_Assignment_.
Find each line of the material below in which the word "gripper" occurs, and return it.

_Provided material_.
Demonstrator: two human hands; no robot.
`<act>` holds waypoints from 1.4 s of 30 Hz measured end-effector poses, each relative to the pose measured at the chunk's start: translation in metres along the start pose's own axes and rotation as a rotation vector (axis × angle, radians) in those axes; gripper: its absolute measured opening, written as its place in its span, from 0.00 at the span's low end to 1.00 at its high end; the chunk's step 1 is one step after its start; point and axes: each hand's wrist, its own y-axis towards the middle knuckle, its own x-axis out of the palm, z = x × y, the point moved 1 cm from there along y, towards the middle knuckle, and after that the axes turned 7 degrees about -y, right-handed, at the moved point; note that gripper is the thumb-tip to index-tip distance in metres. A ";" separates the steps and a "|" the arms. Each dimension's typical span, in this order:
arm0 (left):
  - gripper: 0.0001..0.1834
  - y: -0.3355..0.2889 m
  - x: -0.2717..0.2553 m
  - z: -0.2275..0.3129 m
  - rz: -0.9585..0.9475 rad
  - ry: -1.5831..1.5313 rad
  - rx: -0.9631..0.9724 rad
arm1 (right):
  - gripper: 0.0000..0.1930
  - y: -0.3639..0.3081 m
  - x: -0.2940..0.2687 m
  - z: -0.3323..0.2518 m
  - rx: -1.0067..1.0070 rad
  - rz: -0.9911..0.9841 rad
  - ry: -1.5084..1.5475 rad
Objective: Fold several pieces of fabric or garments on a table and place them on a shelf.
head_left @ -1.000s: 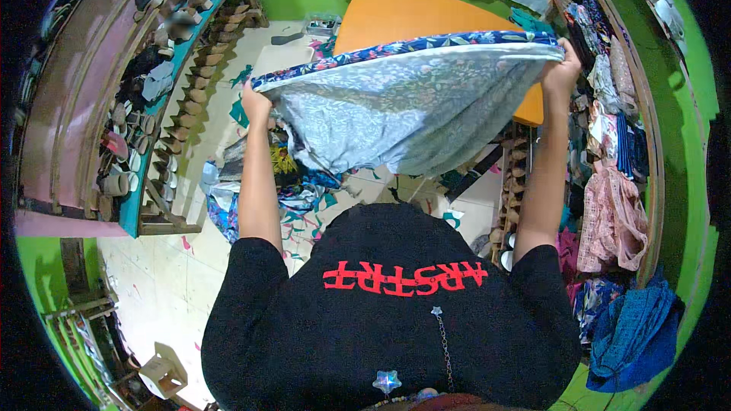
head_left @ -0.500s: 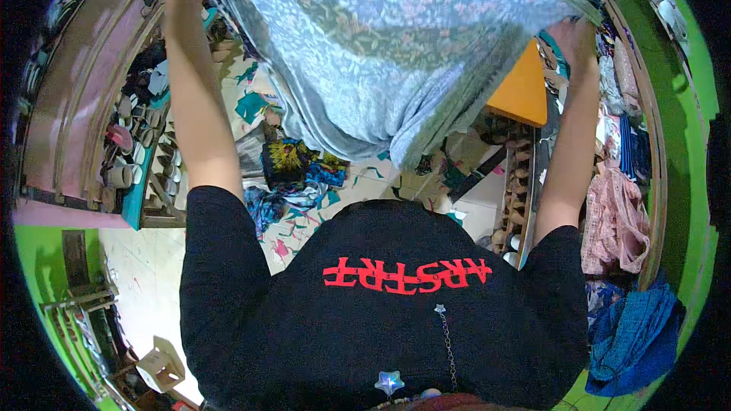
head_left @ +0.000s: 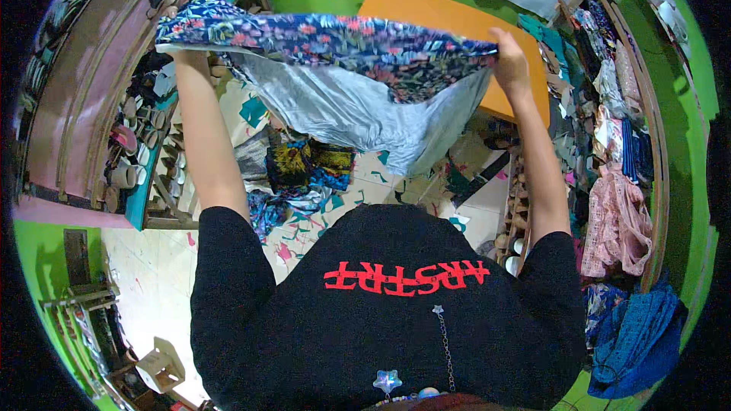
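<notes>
A dark blue cloth with a floral print [head_left: 327, 39] and a pale underside is stretched out in front of me at arm's length. My right hand [head_left: 512, 67] grips its right corner, thumb on top. At the opposite corner my left hand [head_left: 186, 56] holds the cloth from beneath, its fingers mostly covered by the fabric. The pale middle of the cloth sags toward me between the two hands. Behind its right half stands a table with an orange top [head_left: 426, 11], partly hidden by the cloth.
Patterned fabrics [head_left: 297, 171] lie heaped on the floor among scattered scraps [head_left: 283, 251]. Shoes crowd a rack [head_left: 156, 148] on the left. Along the right wall are folded clothes, a pink lace garment [head_left: 617, 221] and a blue cloth bundle [head_left: 636, 342].
Both hands have come down and closer together, the right one moving left. The cloth has flipped over, so its dark floral face shows along the top, and the orange table is more exposed.
</notes>
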 end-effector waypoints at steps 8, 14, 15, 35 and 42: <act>0.13 -0.033 -0.112 -0.007 -0.038 1.580 0.091 | 0.16 -0.086 0.064 -0.001 1.209 -0.291 0.727; 0.21 -0.182 -0.269 0.089 0.600 1.724 1.110 | 0.28 -0.079 0.037 -0.125 1.505 -0.475 1.597; 0.23 -0.188 -0.307 0.070 0.540 1.569 1.119 | 0.23 -0.093 0.039 -0.135 1.547 -0.476 1.643; 0.29 -0.177 -0.332 -0.001 1.391 1.723 0.437 | 0.23 -0.105 0.049 -0.219 0.526 -0.801 1.418; 0.29 -0.117 -0.237 0.038 1.235 2.062 0.476 | 0.39 -0.078 0.124 -0.187 0.225 -0.686 0.911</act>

_Exercise result_.
`<act>` holds waypoints from 1.4 s of 30 Hz measured end-effector poses, each relative to the pose measured at the chunk's start: translation in metres along the start pose's own axes and rotation as a rotation vector (axis × angle, radians) in those axes; gripper: its absolute measured opening, written as its place in its span, from 0.00 at the span's low end to 1.00 at its high end; the chunk's step 1 is one step after its start; point and axes: each hand's wrist, its own y-axis towards the middle knuckle, its own x-axis out of the palm, z = x × y, the point moved 1 cm from there along y, towards the middle knuckle, and after that the axes turned 7 degrees about -y, right-handed, at the moved point; note that gripper is the thumb-tip to index-tip distance in metres. A ";" separates the steps and a "|" the arms. Each dimension's typical span, in this order:
  - gripper: 0.0001..0.1834
  - gripper: 0.0000..0.1930

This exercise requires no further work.